» **Records from a data collection**

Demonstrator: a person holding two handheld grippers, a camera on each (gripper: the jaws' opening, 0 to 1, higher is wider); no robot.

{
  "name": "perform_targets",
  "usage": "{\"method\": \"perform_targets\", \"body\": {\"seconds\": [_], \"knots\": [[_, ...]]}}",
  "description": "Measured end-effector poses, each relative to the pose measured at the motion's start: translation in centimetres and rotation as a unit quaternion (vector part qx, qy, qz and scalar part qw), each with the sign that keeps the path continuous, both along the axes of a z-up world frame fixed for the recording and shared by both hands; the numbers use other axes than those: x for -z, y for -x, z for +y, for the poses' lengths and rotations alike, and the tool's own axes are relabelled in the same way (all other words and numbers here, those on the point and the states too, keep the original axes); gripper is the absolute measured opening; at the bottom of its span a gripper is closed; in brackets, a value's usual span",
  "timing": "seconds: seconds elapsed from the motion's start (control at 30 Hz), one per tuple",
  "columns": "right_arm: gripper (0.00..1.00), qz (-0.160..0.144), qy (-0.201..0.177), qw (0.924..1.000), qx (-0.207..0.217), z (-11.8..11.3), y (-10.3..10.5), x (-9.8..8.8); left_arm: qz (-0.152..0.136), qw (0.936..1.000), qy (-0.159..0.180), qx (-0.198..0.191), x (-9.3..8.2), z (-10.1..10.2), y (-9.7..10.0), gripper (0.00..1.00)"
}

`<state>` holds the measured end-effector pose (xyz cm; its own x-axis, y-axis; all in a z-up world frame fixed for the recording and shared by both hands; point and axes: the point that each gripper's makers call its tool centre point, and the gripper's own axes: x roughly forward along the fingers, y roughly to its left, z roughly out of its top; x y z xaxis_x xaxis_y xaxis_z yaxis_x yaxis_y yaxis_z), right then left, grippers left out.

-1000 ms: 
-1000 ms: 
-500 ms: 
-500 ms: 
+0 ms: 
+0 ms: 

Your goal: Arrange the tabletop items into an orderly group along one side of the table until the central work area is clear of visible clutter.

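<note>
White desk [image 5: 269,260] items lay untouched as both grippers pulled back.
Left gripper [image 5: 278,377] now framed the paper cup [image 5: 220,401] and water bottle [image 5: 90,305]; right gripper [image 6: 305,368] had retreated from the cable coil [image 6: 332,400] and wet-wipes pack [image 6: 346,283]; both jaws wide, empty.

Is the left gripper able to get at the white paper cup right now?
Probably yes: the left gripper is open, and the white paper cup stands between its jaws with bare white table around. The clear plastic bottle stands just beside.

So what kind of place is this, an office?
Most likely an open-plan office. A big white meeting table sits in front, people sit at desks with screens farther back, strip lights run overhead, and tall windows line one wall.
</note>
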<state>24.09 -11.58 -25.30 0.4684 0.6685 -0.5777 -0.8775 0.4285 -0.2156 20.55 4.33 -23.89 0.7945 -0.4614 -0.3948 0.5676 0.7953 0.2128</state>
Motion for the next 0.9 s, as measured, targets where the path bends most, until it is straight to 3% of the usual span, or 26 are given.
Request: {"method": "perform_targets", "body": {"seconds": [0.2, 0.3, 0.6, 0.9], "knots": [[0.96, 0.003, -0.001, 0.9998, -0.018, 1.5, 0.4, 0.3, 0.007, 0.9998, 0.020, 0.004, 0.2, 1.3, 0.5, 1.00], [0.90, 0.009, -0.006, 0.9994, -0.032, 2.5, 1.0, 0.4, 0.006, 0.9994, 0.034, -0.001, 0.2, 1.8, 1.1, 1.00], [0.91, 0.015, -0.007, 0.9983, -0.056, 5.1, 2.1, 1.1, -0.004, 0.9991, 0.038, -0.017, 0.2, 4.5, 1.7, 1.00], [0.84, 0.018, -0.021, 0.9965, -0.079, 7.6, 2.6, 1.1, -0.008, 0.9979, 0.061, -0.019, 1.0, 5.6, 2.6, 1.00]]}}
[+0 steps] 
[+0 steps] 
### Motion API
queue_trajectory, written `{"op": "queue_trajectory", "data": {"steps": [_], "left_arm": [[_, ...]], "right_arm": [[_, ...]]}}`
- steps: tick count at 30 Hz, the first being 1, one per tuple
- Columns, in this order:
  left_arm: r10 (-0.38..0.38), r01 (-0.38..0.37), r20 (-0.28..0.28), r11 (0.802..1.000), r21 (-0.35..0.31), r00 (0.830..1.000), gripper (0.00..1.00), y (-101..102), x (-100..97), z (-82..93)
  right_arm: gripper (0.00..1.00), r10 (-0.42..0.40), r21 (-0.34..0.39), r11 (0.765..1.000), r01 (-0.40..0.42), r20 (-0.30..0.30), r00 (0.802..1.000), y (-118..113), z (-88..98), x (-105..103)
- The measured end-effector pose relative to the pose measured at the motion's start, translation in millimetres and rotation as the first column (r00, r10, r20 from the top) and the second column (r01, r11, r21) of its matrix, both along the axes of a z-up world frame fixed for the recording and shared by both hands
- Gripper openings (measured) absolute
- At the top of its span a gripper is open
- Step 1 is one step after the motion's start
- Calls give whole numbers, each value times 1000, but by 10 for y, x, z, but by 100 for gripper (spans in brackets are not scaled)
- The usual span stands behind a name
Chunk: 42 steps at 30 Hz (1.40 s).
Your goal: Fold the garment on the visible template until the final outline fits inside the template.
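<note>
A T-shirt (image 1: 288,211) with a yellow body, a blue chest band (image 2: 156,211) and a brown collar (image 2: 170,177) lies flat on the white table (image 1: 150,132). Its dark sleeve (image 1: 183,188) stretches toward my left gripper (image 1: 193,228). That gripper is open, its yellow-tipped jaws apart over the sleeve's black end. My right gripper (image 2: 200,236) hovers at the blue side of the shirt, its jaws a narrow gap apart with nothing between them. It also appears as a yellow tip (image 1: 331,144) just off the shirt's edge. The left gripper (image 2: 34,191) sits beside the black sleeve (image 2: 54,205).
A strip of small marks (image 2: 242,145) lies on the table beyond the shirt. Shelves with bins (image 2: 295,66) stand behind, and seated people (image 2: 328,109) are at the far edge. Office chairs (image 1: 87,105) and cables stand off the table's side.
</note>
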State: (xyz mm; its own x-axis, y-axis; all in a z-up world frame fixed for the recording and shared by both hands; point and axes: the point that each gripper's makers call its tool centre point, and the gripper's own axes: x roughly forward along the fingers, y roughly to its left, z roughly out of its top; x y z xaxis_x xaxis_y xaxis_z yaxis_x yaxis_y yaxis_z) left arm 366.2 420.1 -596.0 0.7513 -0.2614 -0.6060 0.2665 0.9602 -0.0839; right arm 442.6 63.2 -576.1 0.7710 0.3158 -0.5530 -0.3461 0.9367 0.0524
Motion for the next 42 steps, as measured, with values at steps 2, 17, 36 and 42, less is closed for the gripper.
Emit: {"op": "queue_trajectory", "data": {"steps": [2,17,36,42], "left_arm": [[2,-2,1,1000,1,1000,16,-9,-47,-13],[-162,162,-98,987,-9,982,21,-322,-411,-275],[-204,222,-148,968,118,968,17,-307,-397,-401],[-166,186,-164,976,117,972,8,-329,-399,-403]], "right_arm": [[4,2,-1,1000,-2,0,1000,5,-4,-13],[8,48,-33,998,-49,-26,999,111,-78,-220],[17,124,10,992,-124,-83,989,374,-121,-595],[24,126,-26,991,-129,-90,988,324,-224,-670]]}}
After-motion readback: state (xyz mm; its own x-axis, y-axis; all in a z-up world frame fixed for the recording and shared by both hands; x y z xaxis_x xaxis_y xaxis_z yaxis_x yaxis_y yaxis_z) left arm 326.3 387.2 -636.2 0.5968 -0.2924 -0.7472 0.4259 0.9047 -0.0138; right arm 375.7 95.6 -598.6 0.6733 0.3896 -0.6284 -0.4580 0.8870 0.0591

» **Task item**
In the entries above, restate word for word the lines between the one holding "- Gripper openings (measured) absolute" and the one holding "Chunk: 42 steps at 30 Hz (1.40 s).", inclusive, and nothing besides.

» **Task solution**
- Gripper openings (measured) absolute
- At the top of its span a gripper is open
- Step 1 is one step after the motion's start
- Calls give whole numbers, each value times 1000, but by 10 for y, x, z, but by 100 for gripper (spans in brackets are not scaled)
- The usual span stands behind a name
Chunk: 42 steps at 30 Hz (1.40 s).

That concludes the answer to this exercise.